■ **Assignment**
The lines below starting at the line containing "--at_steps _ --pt" and ending at the line containing "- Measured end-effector" are to be repeated exactly, with both ends kept and nothing else added.

■ **Entries shown**
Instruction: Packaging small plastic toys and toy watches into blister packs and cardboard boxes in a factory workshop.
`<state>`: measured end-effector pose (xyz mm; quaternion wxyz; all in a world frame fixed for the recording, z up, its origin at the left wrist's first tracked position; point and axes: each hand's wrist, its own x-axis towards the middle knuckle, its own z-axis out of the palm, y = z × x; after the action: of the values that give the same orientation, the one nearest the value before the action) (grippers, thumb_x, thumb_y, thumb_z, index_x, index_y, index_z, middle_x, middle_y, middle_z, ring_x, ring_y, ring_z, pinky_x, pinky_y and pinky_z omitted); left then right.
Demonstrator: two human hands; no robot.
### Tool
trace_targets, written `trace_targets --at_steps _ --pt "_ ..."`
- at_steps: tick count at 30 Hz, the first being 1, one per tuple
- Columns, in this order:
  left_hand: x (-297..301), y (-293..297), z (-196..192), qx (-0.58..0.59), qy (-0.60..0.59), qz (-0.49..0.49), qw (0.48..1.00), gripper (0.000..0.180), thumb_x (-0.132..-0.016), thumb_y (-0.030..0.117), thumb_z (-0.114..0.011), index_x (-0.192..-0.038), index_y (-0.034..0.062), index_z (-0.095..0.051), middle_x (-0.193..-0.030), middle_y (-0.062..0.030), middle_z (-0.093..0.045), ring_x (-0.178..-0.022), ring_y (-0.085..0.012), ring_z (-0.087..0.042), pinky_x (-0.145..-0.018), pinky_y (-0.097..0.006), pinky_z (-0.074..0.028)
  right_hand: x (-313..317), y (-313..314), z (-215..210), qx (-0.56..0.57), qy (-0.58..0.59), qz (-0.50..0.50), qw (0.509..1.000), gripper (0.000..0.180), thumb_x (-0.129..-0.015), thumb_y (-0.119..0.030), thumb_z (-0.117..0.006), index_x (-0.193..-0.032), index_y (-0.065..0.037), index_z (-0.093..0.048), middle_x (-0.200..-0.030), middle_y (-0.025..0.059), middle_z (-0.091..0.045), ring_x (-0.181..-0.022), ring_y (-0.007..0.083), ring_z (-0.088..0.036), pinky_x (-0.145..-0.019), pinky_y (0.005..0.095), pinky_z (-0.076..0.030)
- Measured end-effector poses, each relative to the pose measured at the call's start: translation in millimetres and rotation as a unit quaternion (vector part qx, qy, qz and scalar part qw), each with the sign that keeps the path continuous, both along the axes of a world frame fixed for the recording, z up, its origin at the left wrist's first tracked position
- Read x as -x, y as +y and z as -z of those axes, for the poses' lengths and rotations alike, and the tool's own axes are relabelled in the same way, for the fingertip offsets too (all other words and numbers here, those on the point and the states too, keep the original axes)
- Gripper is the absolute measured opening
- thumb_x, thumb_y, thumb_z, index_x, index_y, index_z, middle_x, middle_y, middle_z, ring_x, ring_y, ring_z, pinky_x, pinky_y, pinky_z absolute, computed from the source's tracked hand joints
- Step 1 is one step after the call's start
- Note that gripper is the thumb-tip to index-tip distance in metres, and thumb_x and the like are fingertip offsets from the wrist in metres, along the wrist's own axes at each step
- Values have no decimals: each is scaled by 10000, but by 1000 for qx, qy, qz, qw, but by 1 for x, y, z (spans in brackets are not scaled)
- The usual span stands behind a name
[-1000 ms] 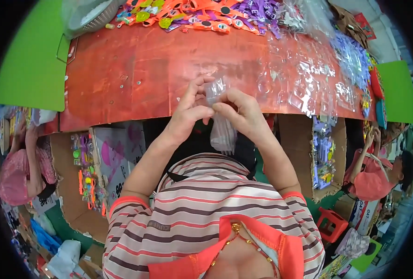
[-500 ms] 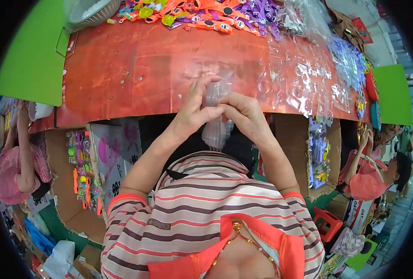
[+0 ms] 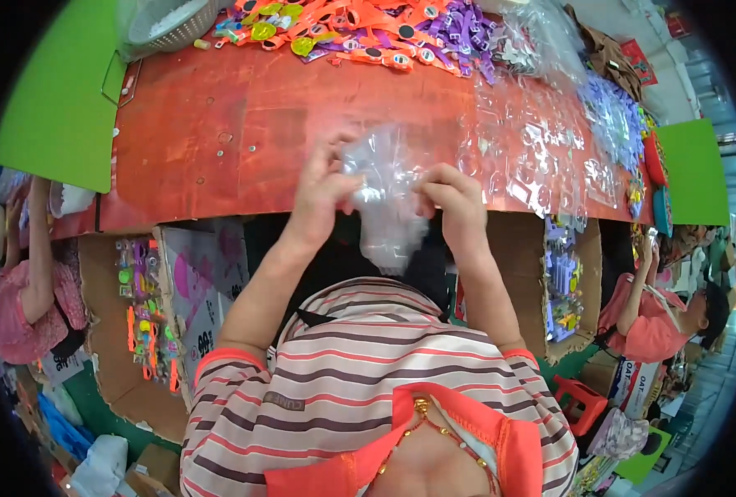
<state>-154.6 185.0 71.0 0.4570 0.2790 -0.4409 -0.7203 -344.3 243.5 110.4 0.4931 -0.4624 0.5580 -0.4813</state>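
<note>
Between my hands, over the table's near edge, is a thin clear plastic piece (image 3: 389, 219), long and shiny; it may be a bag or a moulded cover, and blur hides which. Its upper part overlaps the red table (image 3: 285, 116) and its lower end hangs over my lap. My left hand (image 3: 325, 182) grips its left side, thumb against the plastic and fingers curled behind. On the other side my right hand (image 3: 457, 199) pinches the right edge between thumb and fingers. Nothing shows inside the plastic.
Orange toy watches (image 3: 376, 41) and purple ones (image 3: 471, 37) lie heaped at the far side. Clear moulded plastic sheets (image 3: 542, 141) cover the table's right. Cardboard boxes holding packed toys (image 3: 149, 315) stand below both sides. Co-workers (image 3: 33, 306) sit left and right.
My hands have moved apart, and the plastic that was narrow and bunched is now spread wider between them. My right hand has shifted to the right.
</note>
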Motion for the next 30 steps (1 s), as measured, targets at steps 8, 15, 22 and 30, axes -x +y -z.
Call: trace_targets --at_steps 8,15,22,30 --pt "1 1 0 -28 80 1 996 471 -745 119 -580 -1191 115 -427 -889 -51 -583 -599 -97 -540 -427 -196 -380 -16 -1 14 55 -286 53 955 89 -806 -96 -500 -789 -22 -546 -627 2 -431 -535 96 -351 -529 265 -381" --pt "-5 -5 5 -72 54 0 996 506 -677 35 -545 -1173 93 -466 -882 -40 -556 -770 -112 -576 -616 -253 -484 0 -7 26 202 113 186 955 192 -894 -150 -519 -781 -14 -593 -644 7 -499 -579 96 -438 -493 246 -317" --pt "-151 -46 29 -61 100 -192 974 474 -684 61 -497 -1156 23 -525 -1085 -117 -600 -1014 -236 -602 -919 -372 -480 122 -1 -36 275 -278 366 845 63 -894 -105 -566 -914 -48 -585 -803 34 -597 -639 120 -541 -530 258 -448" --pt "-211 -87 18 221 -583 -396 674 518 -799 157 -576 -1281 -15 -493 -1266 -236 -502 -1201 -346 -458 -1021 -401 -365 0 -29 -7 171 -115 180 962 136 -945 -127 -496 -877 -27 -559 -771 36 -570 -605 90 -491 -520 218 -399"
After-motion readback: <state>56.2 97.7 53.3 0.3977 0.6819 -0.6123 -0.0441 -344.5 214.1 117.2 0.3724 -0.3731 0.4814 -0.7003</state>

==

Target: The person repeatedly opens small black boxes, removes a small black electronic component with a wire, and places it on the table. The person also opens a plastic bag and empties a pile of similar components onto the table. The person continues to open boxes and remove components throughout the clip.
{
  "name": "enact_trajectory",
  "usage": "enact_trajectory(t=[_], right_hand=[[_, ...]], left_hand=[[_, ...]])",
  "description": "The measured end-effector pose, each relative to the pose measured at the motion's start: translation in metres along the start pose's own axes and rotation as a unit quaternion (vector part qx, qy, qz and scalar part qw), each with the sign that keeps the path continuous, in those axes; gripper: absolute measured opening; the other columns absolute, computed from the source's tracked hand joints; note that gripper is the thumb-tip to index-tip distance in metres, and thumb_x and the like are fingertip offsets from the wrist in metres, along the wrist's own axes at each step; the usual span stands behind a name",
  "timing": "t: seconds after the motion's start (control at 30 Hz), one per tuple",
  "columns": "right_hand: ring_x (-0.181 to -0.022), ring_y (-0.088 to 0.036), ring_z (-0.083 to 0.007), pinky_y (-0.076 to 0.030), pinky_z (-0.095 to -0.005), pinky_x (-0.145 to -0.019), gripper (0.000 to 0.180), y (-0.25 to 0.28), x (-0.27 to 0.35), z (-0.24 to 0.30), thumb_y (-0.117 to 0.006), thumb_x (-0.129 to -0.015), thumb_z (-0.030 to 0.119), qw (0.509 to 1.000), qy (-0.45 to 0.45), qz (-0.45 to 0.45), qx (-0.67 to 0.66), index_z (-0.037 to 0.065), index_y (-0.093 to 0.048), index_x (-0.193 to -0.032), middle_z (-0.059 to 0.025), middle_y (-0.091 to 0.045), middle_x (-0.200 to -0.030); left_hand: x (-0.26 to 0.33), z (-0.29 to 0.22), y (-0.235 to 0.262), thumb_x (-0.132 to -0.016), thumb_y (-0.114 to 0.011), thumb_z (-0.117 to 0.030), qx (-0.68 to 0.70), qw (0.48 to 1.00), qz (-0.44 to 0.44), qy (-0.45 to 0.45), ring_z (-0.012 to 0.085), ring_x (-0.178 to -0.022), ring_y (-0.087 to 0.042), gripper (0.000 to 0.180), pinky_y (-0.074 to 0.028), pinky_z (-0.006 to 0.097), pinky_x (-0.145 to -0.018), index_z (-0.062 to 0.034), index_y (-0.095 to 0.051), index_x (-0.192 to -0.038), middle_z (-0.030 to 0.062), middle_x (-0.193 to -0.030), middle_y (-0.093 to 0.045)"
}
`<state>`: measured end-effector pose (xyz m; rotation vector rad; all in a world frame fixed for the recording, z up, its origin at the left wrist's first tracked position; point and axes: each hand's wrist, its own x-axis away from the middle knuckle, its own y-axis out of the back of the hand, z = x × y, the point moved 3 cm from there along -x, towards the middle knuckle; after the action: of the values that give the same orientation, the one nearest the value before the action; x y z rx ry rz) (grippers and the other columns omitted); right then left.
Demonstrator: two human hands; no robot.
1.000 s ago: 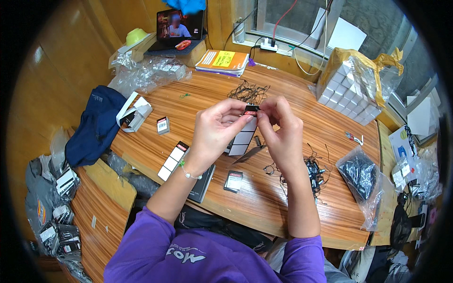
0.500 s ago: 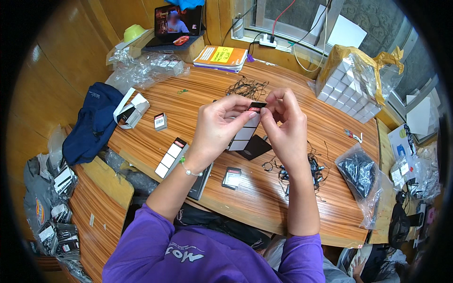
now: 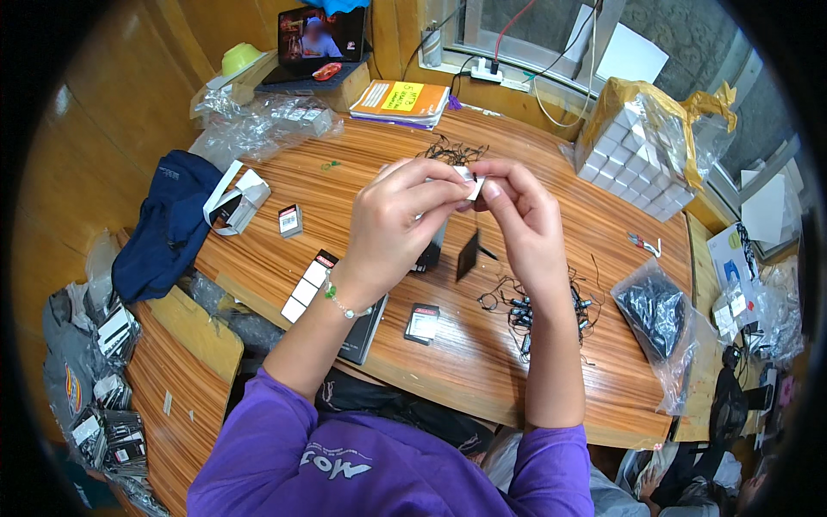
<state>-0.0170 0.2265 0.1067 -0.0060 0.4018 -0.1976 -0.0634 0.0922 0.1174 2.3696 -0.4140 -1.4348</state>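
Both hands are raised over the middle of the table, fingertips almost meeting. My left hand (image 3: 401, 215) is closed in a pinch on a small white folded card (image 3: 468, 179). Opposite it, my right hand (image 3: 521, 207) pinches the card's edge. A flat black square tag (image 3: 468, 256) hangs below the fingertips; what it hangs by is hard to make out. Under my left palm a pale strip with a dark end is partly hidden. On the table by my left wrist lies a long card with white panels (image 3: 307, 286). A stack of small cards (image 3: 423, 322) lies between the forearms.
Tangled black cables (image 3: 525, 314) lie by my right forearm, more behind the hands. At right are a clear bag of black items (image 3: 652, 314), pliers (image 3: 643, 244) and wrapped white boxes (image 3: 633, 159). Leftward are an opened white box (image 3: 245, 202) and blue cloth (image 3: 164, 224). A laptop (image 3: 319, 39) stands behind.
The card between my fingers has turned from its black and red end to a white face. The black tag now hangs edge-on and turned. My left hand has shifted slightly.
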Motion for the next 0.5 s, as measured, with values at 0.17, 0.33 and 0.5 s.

■ **Result**
trace_targets, written `trace_targets --at_steps _ --pt "_ ..."`
- at_steps: tick count at 30 Hz, the first being 1, one per tuple
- Columns, in this order:
  left_hand: x (-297..301), y (-293..297), z (-196..192), qx (-0.58..0.59), qy (-0.60..0.59), qz (-0.49..0.49), qw (0.48..1.00), gripper (0.000..0.180), thumb_x (-0.132..-0.016), thumb_y (-0.030..0.117), thumb_z (-0.114..0.011), index_x (-0.192..-0.038), index_y (-0.034..0.062), index_z (-0.095..0.051), middle_x (-0.193..-0.030), middle_y (-0.062..0.030), middle_z (-0.093..0.045), ring_x (-0.178..-0.022), ring_y (-0.085..0.012), ring_z (-0.087..0.042), pinky_x (-0.145..-0.018), pinky_y (-0.097..0.006), pinky_z (-0.074..0.028)
  right_hand: x (-313..317), y (-313..314), z (-215..210), qx (-0.56..0.57), qy (-0.58..0.59), qz (-0.50..0.50), qw (0.509..1.000), gripper (0.000..0.180), thumb_x (-0.129..-0.015), thumb_y (-0.119..0.030), thumb_z (-0.117..0.006), index_x (-0.193..-0.032), index_y (-0.065..0.037), index_z (-0.093..0.048), middle_x (-0.200..-0.030), middle_y (-0.025..0.059), middle_z (-0.091..0.045), ring_x (-0.181..-0.022), ring_y (-0.007..0.083), ring_z (-0.088..0.036), pinky_x (-0.145..-0.019), pinky_y (0.005..0.095), pinky_z (-0.076..0.030)
- Measured end-effector poses, each relative to the pose measured at the call's start: translation in millimetres and rotation as a unit quaternion (vector part qx, qy, qz and scalar part qw), each with the sign that keeps the path continuous, both along the axes of a world frame fixed for the recording, z up, its origin at the left wrist's first tracked position

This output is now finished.